MICHAEL LITTLETON: He was totally committed to public service broadcasting and fiercely loyal to RTÉ and his fellow-workers.
Michael Littleton, who died on August 21st aged 64, was one of the most influential and innovative broadcasters in the history of Irish radio. Much that is taken for granted in daily broadcasting is attributable to him.

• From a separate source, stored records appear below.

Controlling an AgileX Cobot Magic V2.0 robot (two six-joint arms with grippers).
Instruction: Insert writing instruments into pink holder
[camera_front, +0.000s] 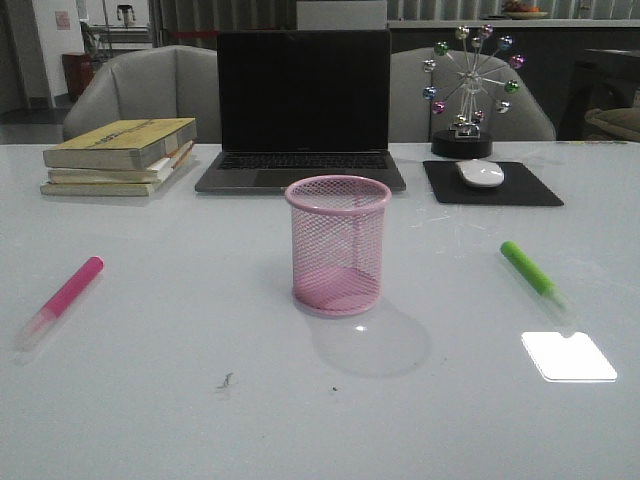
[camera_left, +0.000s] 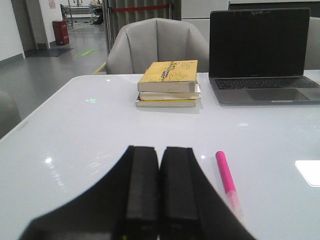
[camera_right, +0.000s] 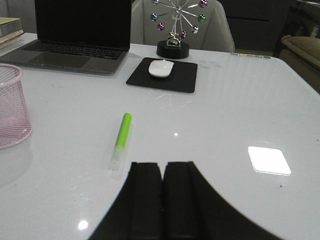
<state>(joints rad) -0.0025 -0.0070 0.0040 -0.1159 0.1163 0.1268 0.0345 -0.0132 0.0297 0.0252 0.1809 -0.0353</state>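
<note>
Two markers lie flat on the white bench (camera_front: 180, 400): one pink marker (camera_front: 66, 295) toward the left, one green marker (camera_front: 530, 270) toward the right. One pink mesh holder (camera_front: 338, 245) stands upright between them, well apart from both and with nothing inside. Behind it sit one dark laptop (camera_front: 303, 110), a stack of three books (camera_front: 120, 157), a white mouse (camera_front: 480, 173) on a black pad (camera_front: 492, 185), and a ball-wheel ornament (camera_front: 468, 90). Grey chairs (camera_front: 150, 90) line the far side. The left claw (camera_left: 160, 187) is pressed closed on nothing, near the pink marker; the right claw (camera_right: 162, 195) likewise, near the green one.
</note>
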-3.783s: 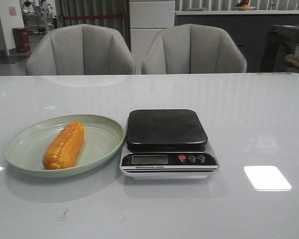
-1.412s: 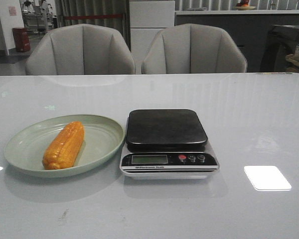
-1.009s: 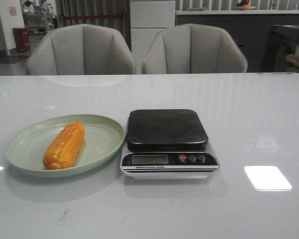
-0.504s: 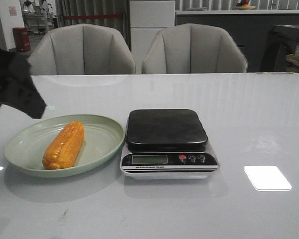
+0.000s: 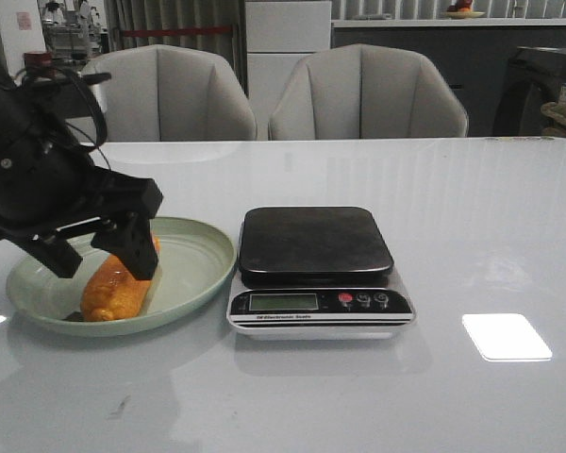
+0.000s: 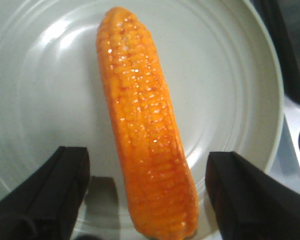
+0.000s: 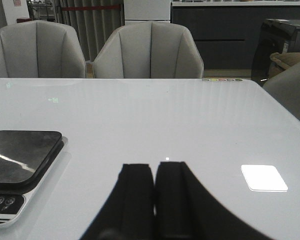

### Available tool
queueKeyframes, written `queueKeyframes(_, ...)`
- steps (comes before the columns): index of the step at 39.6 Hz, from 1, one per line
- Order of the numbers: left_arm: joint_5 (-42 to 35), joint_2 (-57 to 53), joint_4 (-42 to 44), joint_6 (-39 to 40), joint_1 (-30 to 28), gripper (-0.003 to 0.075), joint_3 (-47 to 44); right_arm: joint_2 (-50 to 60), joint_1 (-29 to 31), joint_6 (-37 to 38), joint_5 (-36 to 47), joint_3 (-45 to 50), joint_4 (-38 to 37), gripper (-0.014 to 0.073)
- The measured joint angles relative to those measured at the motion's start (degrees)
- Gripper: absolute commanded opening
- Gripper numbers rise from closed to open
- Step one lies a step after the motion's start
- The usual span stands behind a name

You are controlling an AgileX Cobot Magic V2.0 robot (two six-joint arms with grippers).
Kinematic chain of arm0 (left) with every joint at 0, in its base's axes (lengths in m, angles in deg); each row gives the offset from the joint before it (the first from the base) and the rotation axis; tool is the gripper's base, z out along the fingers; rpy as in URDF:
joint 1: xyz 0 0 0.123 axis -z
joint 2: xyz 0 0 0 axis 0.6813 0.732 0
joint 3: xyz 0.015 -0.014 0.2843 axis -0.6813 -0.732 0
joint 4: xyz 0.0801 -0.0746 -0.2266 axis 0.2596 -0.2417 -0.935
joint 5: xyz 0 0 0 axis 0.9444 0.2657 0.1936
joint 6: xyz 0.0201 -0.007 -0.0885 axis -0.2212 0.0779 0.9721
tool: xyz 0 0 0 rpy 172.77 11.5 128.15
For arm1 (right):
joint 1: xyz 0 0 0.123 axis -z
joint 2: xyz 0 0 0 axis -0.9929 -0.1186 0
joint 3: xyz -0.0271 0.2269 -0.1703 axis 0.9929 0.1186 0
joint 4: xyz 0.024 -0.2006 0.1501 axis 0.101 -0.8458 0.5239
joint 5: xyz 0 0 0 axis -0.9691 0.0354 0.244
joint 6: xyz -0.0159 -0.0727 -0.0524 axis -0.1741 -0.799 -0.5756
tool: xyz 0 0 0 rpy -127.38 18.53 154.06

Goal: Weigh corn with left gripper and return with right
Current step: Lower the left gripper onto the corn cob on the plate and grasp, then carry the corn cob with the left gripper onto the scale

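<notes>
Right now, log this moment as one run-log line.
left gripper: open, fingers straddling corn | corn: lying on plate, not lifted | scale: platform bare | right gripper: shut, off to the side

L pincer wide apart, angled down; R pincer fingers together.

scale, label too blurred to read
</notes>
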Motion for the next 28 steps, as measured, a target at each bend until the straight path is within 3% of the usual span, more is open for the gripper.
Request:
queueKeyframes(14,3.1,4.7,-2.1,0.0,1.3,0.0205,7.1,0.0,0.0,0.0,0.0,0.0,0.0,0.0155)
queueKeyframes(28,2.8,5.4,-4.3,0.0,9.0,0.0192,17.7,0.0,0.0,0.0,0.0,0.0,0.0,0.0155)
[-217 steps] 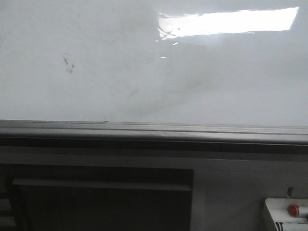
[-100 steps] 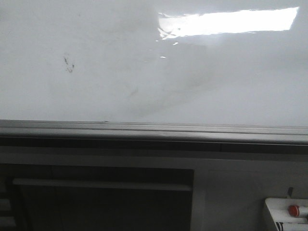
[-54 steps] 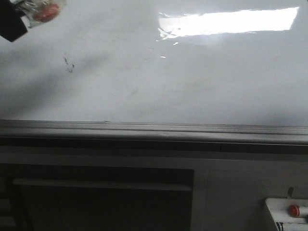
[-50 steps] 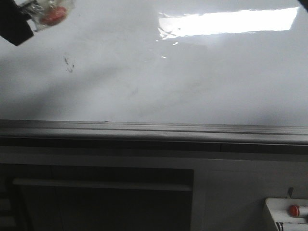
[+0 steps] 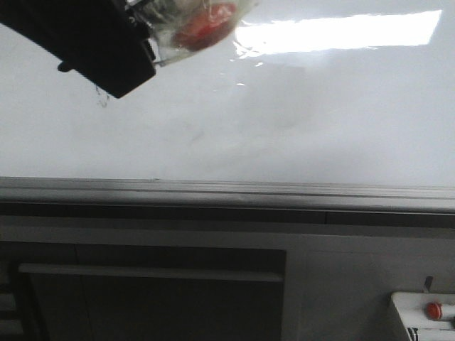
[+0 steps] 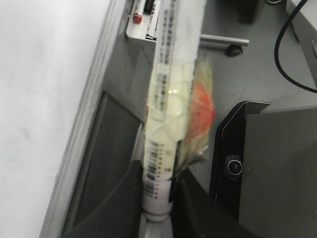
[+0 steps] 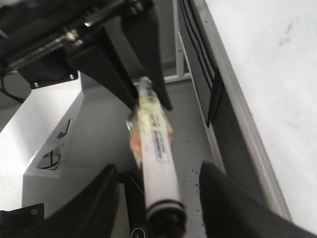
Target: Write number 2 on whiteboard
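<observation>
The whiteboard (image 5: 298, 121) is glossy white with a bright reflection, and no number 2 shows on it. My left gripper (image 5: 153, 42) reaches in at the front view's top left, shut on a white marker (image 5: 199, 21) wrapped in clear tape with a red piece. In the left wrist view its fingers (image 6: 158, 173) clamp the barcoded marker (image 6: 163, 99) beside the whiteboard (image 6: 44, 74). In the right wrist view my right gripper (image 7: 158, 168) is open. The marker's (image 7: 156, 148) black end lies between its fingers, untouched, and the left gripper (image 7: 148, 96) holds it.
A grey metal rail (image 5: 227, 192) runs under the board, with a dark cabinet panel (image 5: 149, 298) below. A white tray (image 5: 419, 312) with a red-capped marker sits at the lower right. Faint smudges (image 5: 103, 99) mark the board by the left gripper.
My left gripper with the taped marker came into the front view from the top left and has moved right and down across the board. The board shows no new mark.
</observation>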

He was a pioneer in general election coverage as well as in features and current affairs. For many years he produced the Thomas Davis Lectures series.During his term as head of Arts and Features, RTÉ radio documentaries won the Prix Italia two years in a row, an outstanding achievement. During 40 years' service with RTÉ radio, the positions he held included assistant head of features, magazines and current affairs department; head of features and current affairs; acting controller of programmes; and managing editor features and arts programming.
Michael Flannan Littleton was born on March 5th, 1938, the son of Michael Littleton and his wife, Bridget (née Long), of Tulla, Co Clare. He was educated locally and at St Joseph's College, Roscrea. Having studied arts at University College Dublin, he graduated in 1959.He went to work with Radio Éireann in 1961 and was appointed assistant to the general features officer, Francis McManus. Soon after his appointment, Telefís Éireann began broadcasting, and the radio and television services were joined under the banner of Radio Telefís Éireann.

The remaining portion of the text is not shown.